§ Description of the task: Retype the data that follows with no alterations, please.

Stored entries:
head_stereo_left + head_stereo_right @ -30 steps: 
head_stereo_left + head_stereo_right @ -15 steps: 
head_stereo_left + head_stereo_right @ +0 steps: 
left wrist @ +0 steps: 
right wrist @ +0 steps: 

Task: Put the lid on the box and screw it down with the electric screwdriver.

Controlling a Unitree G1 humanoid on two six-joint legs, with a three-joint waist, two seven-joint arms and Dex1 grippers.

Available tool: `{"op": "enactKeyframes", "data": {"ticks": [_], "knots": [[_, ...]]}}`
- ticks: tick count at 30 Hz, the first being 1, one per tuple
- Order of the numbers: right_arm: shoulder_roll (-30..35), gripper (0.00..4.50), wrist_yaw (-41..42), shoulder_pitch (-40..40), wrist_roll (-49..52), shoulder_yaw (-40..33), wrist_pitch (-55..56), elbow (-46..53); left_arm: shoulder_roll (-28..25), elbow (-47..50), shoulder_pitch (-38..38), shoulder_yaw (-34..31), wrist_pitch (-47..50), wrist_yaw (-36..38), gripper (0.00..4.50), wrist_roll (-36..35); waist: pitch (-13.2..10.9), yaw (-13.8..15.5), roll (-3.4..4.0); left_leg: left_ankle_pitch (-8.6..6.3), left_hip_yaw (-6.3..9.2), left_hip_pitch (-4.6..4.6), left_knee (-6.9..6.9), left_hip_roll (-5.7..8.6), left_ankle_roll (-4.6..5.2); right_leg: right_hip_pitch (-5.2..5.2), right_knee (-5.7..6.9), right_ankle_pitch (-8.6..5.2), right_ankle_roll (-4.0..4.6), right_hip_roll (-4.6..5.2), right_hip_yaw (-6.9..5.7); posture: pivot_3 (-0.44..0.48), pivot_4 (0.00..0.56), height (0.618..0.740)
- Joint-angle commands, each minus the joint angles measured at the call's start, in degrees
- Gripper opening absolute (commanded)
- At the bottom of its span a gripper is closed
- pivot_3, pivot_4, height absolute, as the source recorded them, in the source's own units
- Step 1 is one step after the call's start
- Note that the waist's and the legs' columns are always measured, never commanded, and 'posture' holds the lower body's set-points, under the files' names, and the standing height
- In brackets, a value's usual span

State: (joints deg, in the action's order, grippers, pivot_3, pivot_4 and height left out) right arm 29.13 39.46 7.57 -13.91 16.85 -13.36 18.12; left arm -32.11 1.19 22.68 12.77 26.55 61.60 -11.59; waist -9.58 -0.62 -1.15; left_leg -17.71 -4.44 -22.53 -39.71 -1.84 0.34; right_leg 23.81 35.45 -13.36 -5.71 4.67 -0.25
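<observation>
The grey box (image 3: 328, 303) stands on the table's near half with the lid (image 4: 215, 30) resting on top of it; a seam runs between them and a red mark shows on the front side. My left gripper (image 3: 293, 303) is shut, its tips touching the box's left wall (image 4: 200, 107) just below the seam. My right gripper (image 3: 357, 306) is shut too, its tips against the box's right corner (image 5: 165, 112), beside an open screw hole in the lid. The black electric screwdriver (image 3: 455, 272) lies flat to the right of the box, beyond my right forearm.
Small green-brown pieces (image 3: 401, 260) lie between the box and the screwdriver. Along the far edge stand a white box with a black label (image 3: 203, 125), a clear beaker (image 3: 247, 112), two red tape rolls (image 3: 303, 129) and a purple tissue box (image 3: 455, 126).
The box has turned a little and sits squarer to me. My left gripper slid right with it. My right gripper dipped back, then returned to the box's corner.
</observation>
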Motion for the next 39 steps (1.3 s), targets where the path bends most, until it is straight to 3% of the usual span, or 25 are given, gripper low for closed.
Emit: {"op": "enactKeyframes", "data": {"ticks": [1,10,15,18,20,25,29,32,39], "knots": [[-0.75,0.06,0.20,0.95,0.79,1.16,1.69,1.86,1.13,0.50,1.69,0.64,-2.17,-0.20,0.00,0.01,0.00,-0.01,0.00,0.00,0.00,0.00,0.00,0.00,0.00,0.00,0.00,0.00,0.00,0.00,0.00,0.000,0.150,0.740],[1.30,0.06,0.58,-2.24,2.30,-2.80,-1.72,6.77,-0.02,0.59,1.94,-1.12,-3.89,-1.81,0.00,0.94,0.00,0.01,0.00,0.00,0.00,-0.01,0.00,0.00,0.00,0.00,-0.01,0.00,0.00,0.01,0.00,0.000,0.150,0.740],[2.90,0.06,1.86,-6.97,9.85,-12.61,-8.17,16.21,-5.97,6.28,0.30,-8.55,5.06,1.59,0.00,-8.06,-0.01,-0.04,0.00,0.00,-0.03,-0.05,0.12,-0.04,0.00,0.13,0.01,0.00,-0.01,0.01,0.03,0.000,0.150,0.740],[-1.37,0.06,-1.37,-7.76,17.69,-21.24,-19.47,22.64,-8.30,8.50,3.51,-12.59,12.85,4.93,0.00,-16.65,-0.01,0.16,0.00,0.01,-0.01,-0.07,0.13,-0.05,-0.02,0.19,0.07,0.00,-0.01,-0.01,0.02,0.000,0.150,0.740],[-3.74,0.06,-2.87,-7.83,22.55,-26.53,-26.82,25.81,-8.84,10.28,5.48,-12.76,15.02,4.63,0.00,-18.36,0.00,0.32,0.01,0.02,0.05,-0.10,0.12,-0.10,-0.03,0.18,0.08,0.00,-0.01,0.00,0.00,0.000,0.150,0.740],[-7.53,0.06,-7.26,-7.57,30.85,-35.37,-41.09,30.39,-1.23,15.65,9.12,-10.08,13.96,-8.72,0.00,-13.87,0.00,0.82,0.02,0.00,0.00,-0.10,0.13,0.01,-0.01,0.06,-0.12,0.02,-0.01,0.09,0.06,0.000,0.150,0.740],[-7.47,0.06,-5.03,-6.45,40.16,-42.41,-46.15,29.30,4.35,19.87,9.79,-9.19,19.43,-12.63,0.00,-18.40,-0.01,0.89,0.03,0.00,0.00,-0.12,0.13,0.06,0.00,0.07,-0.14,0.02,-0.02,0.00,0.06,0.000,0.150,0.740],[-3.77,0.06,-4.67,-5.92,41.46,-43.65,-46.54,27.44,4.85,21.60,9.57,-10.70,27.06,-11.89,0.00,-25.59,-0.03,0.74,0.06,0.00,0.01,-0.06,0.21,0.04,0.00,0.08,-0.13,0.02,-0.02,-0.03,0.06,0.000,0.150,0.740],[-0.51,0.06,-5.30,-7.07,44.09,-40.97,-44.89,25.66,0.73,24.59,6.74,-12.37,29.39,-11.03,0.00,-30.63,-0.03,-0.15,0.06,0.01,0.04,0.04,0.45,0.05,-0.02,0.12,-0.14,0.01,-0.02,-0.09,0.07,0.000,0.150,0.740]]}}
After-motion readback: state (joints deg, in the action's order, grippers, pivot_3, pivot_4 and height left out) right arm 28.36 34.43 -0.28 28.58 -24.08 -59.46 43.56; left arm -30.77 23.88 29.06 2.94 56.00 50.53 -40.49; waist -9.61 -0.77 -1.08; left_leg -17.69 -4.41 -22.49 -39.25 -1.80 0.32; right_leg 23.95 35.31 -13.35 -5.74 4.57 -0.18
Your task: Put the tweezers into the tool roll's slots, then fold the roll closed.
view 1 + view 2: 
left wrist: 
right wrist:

§ Exercise solution:
head_stereo_left + head_stereo_right @ -30 steps: 
head_stereo_left + head_stereo_right @ -15 steps: 
head_stereo_left + head_stereo_right @ +0 steps: 
left wrist @ +0 steps: 
right wrist @ +0 steps: 

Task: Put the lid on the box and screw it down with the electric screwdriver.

Controlling a Unitree G1 humanoid on two six-joint legs, with a three-joint waist, two seven-joint arms and Dex1 grippers.

Available tool: `{"op": "enactKeyframes", "data": {"ticks": [_], "knots": [[_, ...]]}}`
- ticks: tick count at 30 Hz, the first being 1, one per tuple
- Order of the numbers: right_arm: shoulder_roll (-30..35), gripper (0.00..4.50), wrist_yaw (-41..42), shoulder_pitch (-40..40), wrist_roll (-49..52), shoulder_yaw (-40..33), wrist_pitch (-55..56), elbow (-46..53); left_arm: shoulder_roll (-28..25), elbow (-47..50), shoulder_pitch (-38..38), shoulder_yaw (-34..31), wrist_pitch (-47..50), wrist_yaw (-36..38), gripper (0.00..4.50), wrist_roll (-36..35); waist: pitch (-13.2..10.9), yaw (-13.8..15.5), roll (-3.4..4.0); left_leg: left_ankle_pitch (-8.6..6.3), left_hip_yaw (-6.3..9.2), left_hip_pitch (-4.6..4.6), left_knee (-6.9..6.9), left_hip_roll (-5.7..8.6), left_ankle_roll (-4.6..5.2); right_leg: right_hip_pitch (-5.2..5.2), right_knee (-5.7..6.9), right_ankle_pitch (-8.6..5.2), right_ankle_roll (-4.0..4.6), right_hip_roll (-4.6..5.2), right_hip_yaw (-6.9..5.7); posture: pivot_3 (-0.44..0.48), pivot_4 (0.00..0.56), height (0.618..0.740)
- Joint-angle commands, each minus the joint angles measured at the call's start, in degrees
- Gripper opening absolute (commanded)
- At the bottom of its span a gripper is closed
- pivot_3, pivot_4, height absolute, as the source recorded them, in the source's own units
- Step 1 is one step after the call's start
- Note that the waist's and the legs' columns are always measured, never commanded, and 'posture' holds the lower body's set-points, under the files' names, and the standing height
- In brackets, a value's usual span

State: (joints deg, in the action's order, grippers, pivot_3, pivot_4 and height left out) right arm 29.13 39.46 7.57 -13.91 16.85 -13.36 18.12; left arm -32.11 1.19 22.68 12.77 26.55 61.60 -11.59; waist -9.58 -0.62 -1.15; left_leg -17.71 -4.44 -22.53 -39.71 -1.84 0.34; right_leg 23.81 35.45 -13.36 -5.71 4.67 -0.25
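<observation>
The grey box (image 3: 328, 303) stands on the table's near half with the lid (image 4: 215, 30) resting on top of it; a seam runs between them and a red mark shows on the front side. My left gripper (image 3: 293, 303) is shut, its tips touching the box's left wall (image 4: 200, 107) just below the seam. My right gripper (image 3: 357, 306) is shut too, its tips against the box's right corner (image 5: 165, 112), beside an open screw hole in the lid. The black electric screwdriver (image 3: 455, 272) lies flat to the right of the box, beyond my right forearm.
Small green-brown pieces (image 3: 401, 260) lie between the box and the screwdriver. Along the far edge stand a white box with a black label (image 3: 203, 125), a clear beaker (image 3: 247, 112), two red tape rolls (image 3: 303, 129) and a purple tissue box (image 3: 455, 126).
The box has turned a little and sits squarer to me. My left gripper slid right with it. My right gripper dipped back, then returned to the box's corner.
</observation>
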Motion for the next 39 steps (1.3 s), targets where the path bends most, until it is straight to 3% of the usual span, or 25 are given, gripper low for closed.
Emit: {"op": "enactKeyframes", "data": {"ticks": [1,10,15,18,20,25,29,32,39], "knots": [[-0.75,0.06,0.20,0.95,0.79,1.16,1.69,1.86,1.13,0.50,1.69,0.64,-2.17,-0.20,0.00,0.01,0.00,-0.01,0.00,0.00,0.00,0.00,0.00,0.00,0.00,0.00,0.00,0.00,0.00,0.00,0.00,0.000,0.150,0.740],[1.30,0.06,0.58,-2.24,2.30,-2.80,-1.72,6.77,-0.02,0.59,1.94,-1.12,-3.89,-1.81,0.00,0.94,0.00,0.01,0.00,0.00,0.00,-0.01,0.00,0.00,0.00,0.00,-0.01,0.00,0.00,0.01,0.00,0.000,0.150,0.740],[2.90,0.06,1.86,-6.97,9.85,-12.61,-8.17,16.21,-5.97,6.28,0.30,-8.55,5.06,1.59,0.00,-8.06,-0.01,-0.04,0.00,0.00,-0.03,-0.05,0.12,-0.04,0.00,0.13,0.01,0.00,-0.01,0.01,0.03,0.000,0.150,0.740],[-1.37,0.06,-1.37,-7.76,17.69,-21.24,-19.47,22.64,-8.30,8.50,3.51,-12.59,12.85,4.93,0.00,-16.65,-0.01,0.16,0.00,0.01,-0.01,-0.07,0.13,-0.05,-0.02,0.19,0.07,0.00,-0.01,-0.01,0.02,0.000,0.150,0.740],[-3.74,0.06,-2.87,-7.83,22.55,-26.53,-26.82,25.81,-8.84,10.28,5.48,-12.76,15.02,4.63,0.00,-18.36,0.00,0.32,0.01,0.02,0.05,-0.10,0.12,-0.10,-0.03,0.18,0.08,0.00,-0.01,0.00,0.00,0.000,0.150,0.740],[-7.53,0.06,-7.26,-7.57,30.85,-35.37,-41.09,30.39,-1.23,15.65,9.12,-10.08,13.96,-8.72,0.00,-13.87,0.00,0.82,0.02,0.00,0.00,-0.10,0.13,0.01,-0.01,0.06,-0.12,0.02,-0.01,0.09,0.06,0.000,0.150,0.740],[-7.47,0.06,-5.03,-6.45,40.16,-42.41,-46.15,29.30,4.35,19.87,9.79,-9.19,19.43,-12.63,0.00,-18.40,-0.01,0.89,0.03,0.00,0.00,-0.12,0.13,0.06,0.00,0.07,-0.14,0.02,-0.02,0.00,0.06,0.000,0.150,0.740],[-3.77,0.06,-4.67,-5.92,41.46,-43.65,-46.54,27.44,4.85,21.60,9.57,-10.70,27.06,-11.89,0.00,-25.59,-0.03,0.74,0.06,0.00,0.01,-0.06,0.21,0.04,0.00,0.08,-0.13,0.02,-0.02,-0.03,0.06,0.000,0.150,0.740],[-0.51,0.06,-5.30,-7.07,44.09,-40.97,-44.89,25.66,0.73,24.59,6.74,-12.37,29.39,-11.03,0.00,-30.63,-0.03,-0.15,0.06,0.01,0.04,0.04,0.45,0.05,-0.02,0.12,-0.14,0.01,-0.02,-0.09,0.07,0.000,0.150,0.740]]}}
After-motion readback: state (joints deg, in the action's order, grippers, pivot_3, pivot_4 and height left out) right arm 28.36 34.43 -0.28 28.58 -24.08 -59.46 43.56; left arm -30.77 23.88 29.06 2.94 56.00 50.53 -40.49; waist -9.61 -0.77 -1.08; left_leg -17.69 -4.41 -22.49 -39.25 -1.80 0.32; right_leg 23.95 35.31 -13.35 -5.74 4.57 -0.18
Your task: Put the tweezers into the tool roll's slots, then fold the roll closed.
view 1 + view 2: 
left wrist: 
right wrist:

The work on this exercise has been completed.